Segnali di fumo (europei)

(Nella foto accanto il fotomontaggio che campeggia nella copertina del settimanale tedesco Der Spiegel: “L’Europa ci vede così”)

Le elezioni cantonali svoltesi in Francia, per importanza politica, sono poco più che un sondaggio, ma un sondaggio attendibile. E cosa ci dice? Secondo i dati quasi definitivi del voto di ieri, al netto dell’astensione al 50%, l’Ump di Sarkozy ha ottenuto il 29% dei voti, il Fn di Marine Le Pen il 25% (in crescita), seguito dai socialisti con il 21,1%. Non c’è stato quindi l’atteso sfondamento di Marine Le Pen, c’è stato invece il tracollo dei “socialisti” di Hollande, ovvero del partito di governo. Il Front de Gauche (l’equivalentte della “Lista Tsipras” in Italia) praticamente sparito. Se avessimo questi dati in caso di elezioni presidenziali, avremmo il ballottaggio tra Marine Le Pen e Sarkozy. In Francia tutti sono sicuri che, in questo caso, il risultato sarebbe simile a quello delle presidenziali del maggio 2002, quando lo scontro fu tra Le Pen padre e Chirac, che vinse con un plebiscitario 81,96% dei voti e l’appoggio “repubblicano” di tutte le sinistre. Staremo a vedere…

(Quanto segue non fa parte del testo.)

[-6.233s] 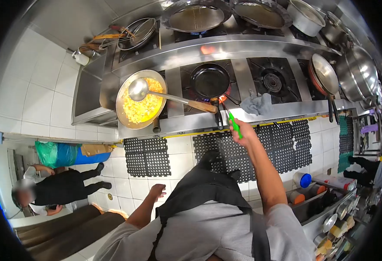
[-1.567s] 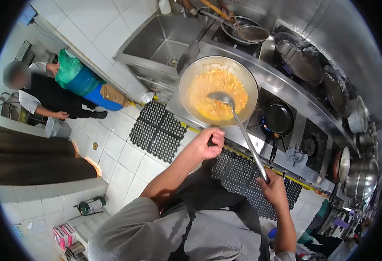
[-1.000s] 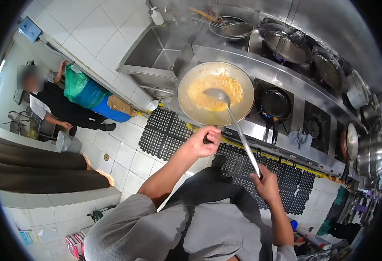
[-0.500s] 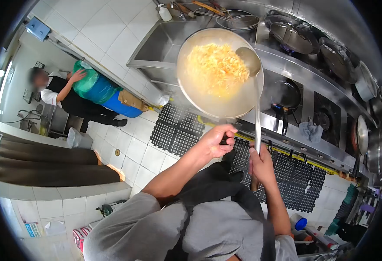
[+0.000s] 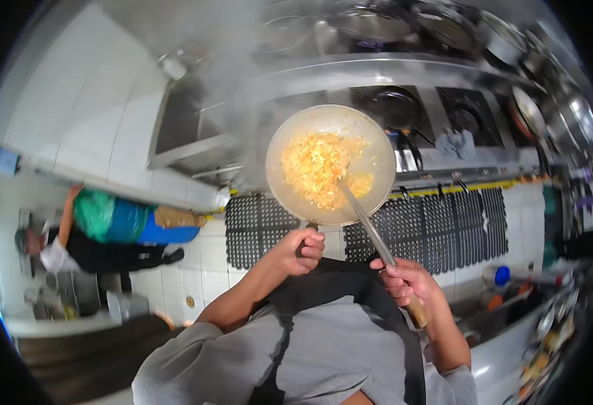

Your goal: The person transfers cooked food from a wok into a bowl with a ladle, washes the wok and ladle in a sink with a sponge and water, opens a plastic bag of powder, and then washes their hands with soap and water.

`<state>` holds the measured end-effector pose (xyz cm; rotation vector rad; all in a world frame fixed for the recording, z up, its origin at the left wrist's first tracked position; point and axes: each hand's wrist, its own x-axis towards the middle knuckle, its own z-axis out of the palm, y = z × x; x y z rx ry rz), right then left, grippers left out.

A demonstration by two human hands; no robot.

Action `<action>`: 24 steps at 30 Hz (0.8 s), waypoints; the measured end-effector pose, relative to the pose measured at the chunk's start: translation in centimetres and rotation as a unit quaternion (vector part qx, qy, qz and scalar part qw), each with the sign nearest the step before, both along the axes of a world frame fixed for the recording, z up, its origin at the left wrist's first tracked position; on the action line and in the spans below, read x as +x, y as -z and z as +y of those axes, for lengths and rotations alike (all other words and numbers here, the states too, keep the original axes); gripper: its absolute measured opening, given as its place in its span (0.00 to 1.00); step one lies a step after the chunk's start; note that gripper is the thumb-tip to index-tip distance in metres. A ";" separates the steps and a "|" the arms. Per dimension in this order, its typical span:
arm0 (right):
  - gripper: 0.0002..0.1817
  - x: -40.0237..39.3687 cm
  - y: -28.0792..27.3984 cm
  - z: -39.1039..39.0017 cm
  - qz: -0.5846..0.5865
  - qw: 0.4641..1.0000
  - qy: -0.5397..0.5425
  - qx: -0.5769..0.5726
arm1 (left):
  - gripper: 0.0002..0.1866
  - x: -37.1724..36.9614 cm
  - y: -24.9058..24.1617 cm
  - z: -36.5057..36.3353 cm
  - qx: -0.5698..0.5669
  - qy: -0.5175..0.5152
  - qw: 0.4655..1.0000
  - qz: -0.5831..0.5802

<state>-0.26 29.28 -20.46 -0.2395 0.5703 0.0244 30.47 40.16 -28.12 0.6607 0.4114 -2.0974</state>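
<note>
A pale wok-like pan (image 5: 380, 147) hangs in front of me over the floor mats, tipped so that its inside faces me. In it lies yellow-orange food (image 5: 313, 162) in small pieces, too blurred to name. My left hand (image 5: 301, 253) is closed around the pan's dark handle below the near rim. My right hand (image 5: 408, 280) grips a long metal ladle (image 5: 369, 228) near its wooden handle end. The ladle's shaft slants over the rim, and its bowl is hidden in the food.
Behind the pan runs a steel stove with a black frying pan (image 5: 397, 111) and a grey cloth (image 5: 455, 143). Steam drifts at upper left. Black rubber mats (image 5: 438, 226) cover the floor. At left a co-worker (image 5: 84, 253) stands by a green bag (image 5: 92, 214) and blue bin (image 5: 133, 221).
The pan is lower in view and nearer to my body. The ladle's bowl has gone from the pan's right side into the food, and its shaft slants more. My view has shifted.
</note>
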 end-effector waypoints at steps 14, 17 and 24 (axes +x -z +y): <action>0.13 12.3 -3.4 31.8 -0.084 0.892 0.440 0.059 | 0.09 13.4 -0.4 3.0 -0.007 0.446 0.895 -0.001; 0.13 18.8 -6.2 34.4 -0.051 0.847 0.529 0.036 | 0.09 15.9 0.4 0.0 0.007 0.513 0.855 0.072; 0.14 20.3 -10.1 40.6 0.012 0.736 0.676 -0.010 | 0.08 9.4 -3.7 -1.2 -0.006 0.638 0.769 0.046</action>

In Spagna si sono svolte le elezioni regionali in Andalusia, una delle regioni decisive e storica roccaforte delle sinistre e vero e proprio test in vista delle politiche nazionali di novembre. Il PSOE, che governa da ben 33 anni, ha mantenuto il suo primato. Letteralmente crollato invece il Partito Popolare che governa a Madrid, segno evidente del rifiuto dei cittadini delle politiche austeritarie ed euriste. E PODEMOS? Ottiene il 15% dei voti, un risultato ottimo, considerando tutti i diversi fattori, tra cui una campagna mediatica ostile. Punita Izquierda Unida, che in Andalusia ha sempre governato col PSOE e dall’11,3% dei suffragi è scesa al 6,9% (da 12 a 6 seggi).

Nel frattempo gli occhi sono sempre puntati sulla Grecia. Oggi l’atteso incontro tra Tsipras e la Merkel e Berlino. Si viene a sapere di una lettera inviata il 15 marzo dal leader di SYRIZA proprio alla cancelliera. Cosa dice in buona sostanza Tsipras? Che siccome la Grecia non ha accesso ai mercati finanziari, entro l’estate Atene, priva di liquidità, sarà costretta a scegliere: o pagare i creditori o i salari dei dipendenti pubblici e le pensioni. Quindi Tsipras chiedeva (e chiede) l’erogazioni degli aiuti europei. Ma gli erurocrati vincolano l’erogazione di questi aiuti all’applicazione da parte del governo di SYRIZA di un piano preciso di tagli e “riforme”, ovvero la pura e semplice continuazione del famigerato Memorandum e delle politiche dei precedenti governi.

A nome dei “falchi” ha parlato questa volta il ministro dell’Economia spagnolo, Luis De Guindos: “Vedremo se la lista delle riforme presentata è abbastanza completa o no. Ma non ci sarà alcun esborso prima che il governo greco non avrà provato di aver realmente varato e attuato queste riforme”. De Guindos insiste in particolare sulla necessità che il governo greco metta in campo un reale programma di privatizzazioni. E mette in guardia Atene dal prendere “misure unilaterali”, come la legge anti-povertà della scorsa settimana.

Di qui il dilemma di Tsipras: se accetterà le condizioni degli eurocrati per lui, il governo e SYRIZA sarebbe un suicidio politico; se le respinge la Grecia andrà in default e l’uscita dall’euro sarebbe ineluttabile.

I primi segnali non sono confortanti. Proprio Der Spiegel di oggi insinua che Il governo greco accetterebbe alcune delle “riforme” perorate dalla troika: privatizzazioni, nuove tasse e innalzamento dell’età pensionabile…

Le prossime settimane ci diranno come andrà a finire.